- Description of the task
Reproduce the data in full, exactly.
= = = = = = =
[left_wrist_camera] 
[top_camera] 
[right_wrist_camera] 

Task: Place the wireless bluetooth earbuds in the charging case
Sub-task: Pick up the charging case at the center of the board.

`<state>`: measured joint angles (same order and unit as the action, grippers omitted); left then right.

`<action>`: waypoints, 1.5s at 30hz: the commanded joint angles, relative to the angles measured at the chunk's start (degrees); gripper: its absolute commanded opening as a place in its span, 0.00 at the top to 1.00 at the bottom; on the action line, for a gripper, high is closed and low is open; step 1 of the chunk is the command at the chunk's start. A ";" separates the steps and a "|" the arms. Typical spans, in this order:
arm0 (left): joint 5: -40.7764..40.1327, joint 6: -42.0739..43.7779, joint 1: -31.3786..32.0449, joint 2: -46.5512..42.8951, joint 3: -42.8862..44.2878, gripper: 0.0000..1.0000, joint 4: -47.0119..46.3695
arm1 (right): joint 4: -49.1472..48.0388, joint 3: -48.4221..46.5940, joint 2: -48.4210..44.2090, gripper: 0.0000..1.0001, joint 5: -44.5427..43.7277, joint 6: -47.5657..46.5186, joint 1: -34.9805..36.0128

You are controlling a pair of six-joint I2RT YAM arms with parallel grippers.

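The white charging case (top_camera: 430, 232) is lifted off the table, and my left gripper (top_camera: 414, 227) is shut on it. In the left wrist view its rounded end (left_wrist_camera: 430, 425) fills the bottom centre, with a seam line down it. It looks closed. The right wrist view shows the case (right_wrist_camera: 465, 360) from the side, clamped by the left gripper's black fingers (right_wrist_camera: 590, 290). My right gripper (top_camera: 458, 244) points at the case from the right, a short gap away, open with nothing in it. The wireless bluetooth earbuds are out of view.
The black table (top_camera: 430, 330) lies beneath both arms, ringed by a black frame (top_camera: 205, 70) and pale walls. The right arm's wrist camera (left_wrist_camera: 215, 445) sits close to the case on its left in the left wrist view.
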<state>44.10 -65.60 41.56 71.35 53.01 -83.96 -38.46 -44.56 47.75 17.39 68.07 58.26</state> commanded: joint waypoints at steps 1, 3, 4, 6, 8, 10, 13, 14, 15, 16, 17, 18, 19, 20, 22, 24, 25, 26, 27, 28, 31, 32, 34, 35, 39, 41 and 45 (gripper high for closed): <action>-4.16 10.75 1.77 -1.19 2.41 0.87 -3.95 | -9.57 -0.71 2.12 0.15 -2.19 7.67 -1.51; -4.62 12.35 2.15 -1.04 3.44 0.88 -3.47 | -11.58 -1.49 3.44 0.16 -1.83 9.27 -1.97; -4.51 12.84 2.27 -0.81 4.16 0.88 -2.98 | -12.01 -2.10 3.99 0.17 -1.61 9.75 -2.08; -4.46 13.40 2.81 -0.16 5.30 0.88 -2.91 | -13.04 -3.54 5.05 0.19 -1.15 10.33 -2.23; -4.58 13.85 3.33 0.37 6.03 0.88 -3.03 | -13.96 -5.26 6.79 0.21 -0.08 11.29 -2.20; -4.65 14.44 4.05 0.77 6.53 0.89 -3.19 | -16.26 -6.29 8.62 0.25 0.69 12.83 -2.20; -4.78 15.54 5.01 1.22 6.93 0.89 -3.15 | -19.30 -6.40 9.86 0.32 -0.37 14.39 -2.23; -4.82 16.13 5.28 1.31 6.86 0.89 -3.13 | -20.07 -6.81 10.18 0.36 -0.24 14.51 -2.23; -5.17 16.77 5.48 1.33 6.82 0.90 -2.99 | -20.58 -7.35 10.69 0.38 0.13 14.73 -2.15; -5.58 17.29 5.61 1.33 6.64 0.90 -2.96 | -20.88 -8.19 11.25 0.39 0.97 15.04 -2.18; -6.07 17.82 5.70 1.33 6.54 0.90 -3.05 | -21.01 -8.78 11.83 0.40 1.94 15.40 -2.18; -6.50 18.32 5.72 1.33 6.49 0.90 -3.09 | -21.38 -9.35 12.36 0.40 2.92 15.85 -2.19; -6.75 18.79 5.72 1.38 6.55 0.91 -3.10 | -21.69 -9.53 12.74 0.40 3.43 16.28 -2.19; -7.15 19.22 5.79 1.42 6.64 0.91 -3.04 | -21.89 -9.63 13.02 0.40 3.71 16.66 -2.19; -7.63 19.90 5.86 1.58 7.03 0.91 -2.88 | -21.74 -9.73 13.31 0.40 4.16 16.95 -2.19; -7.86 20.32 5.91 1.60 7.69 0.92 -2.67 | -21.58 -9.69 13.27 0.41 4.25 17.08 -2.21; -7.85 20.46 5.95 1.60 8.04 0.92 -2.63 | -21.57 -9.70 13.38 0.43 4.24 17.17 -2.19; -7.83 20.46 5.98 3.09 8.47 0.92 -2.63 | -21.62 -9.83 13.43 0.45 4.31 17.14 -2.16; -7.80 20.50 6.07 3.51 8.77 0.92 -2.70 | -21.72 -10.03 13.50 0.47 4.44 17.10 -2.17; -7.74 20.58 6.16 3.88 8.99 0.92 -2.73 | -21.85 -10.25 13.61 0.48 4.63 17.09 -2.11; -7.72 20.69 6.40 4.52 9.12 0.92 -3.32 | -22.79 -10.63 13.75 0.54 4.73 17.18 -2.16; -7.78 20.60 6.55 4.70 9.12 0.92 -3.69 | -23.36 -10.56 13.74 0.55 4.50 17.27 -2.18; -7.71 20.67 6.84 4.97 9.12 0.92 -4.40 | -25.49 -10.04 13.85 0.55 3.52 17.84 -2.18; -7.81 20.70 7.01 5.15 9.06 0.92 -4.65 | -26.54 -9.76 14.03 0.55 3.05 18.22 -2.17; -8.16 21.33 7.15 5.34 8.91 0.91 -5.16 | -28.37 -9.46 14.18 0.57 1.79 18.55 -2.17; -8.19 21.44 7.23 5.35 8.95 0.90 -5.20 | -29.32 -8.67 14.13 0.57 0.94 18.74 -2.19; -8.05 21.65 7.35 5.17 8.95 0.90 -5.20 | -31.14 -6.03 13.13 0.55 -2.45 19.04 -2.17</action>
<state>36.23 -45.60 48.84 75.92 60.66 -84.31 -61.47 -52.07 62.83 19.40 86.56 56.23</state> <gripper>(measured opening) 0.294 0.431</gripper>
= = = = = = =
- Written solution
[left_wrist_camera] 
[top_camera] 
[right_wrist_camera] 

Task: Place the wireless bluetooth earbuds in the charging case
Sub-task: Pick up the charging case at the center of the board.

`<state>`: measured joint angles (same order and unit as the action, grippers omitted); left then right.

`<action>`: waypoints, 1.5s at 30hz: the commanded joint angles, relative to the angles measured at the chunk's start (degrees); gripper: its absolute commanded opening as a place in its span, 0.00 at the top to 1.00 at the bottom; on the action line, for a gripper, high is closed and low is open; step 1 of the chunk is the command at the chunk's start. A ";" separates the steps and a "|" the arms. Typical spans, in this order:
arm0 (left): joint 5: -40.7764..40.1327, joint 6: -42.0739..43.7779, joint 1: -31.3786..32.0449, joint 2: -46.5512..42.8951, joint 3: -42.8862..44.2878, gripper: 0.0000..1.0000, joint 4: -47.0119..46.3695
arm1 (right): joint 4: -49.1472..48.0388, joint 3: -48.4221..46.5940, joint 2: -48.4210..44.2090, gripper: 0.0000..1.0001, joint 5: -44.5427..43.7277, joint 6: -47.5657..46.5186, joint 1: -34.9805..36.0128

You are controlling a pair of six-joint I2RT YAM arms with parallel grippers.

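The white charging case (top_camera: 430, 232) is lifted off the table, and my left gripper (top_camera: 414, 227) is shut on it. In the left wrist view its rounded end (left_wrist_camera: 430, 425) fills the bottom centre, with a seam line down it. It looks closed. The right wrist view shows the case (right_wrist_camera: 465, 360) from the side, clamped by the left gripper's black fingers (right_wrist_camera: 590, 290). My right gripper (top_camera: 458, 244) points at the case from the right, a short gap away, open with nothing in it. The wireless bluetooth earbuds are out of view.
The black table (top_camera: 430, 330) lies beneath both arms, ringed by a black frame (top_camera: 205, 70) and pale walls. The right arm's wrist camera (left_wrist_camera: 215, 445) sits close to the case on its left in the left wrist view.
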<state>44.10 -65.60 41.56 71.35 53.01 -83.96 -38.46 -44.56 47.75 17.39 68.07 58.26</state> commanded: joint waypoints at steps 1, 3, 4, 6, 8, 10, 13, 14, 15, 16, 17, 18, 19, 20, 22, 24, 25, 26, 27, 28, 31, 32, 34, 35, 39, 41 and 45 (gripper high for closed): <action>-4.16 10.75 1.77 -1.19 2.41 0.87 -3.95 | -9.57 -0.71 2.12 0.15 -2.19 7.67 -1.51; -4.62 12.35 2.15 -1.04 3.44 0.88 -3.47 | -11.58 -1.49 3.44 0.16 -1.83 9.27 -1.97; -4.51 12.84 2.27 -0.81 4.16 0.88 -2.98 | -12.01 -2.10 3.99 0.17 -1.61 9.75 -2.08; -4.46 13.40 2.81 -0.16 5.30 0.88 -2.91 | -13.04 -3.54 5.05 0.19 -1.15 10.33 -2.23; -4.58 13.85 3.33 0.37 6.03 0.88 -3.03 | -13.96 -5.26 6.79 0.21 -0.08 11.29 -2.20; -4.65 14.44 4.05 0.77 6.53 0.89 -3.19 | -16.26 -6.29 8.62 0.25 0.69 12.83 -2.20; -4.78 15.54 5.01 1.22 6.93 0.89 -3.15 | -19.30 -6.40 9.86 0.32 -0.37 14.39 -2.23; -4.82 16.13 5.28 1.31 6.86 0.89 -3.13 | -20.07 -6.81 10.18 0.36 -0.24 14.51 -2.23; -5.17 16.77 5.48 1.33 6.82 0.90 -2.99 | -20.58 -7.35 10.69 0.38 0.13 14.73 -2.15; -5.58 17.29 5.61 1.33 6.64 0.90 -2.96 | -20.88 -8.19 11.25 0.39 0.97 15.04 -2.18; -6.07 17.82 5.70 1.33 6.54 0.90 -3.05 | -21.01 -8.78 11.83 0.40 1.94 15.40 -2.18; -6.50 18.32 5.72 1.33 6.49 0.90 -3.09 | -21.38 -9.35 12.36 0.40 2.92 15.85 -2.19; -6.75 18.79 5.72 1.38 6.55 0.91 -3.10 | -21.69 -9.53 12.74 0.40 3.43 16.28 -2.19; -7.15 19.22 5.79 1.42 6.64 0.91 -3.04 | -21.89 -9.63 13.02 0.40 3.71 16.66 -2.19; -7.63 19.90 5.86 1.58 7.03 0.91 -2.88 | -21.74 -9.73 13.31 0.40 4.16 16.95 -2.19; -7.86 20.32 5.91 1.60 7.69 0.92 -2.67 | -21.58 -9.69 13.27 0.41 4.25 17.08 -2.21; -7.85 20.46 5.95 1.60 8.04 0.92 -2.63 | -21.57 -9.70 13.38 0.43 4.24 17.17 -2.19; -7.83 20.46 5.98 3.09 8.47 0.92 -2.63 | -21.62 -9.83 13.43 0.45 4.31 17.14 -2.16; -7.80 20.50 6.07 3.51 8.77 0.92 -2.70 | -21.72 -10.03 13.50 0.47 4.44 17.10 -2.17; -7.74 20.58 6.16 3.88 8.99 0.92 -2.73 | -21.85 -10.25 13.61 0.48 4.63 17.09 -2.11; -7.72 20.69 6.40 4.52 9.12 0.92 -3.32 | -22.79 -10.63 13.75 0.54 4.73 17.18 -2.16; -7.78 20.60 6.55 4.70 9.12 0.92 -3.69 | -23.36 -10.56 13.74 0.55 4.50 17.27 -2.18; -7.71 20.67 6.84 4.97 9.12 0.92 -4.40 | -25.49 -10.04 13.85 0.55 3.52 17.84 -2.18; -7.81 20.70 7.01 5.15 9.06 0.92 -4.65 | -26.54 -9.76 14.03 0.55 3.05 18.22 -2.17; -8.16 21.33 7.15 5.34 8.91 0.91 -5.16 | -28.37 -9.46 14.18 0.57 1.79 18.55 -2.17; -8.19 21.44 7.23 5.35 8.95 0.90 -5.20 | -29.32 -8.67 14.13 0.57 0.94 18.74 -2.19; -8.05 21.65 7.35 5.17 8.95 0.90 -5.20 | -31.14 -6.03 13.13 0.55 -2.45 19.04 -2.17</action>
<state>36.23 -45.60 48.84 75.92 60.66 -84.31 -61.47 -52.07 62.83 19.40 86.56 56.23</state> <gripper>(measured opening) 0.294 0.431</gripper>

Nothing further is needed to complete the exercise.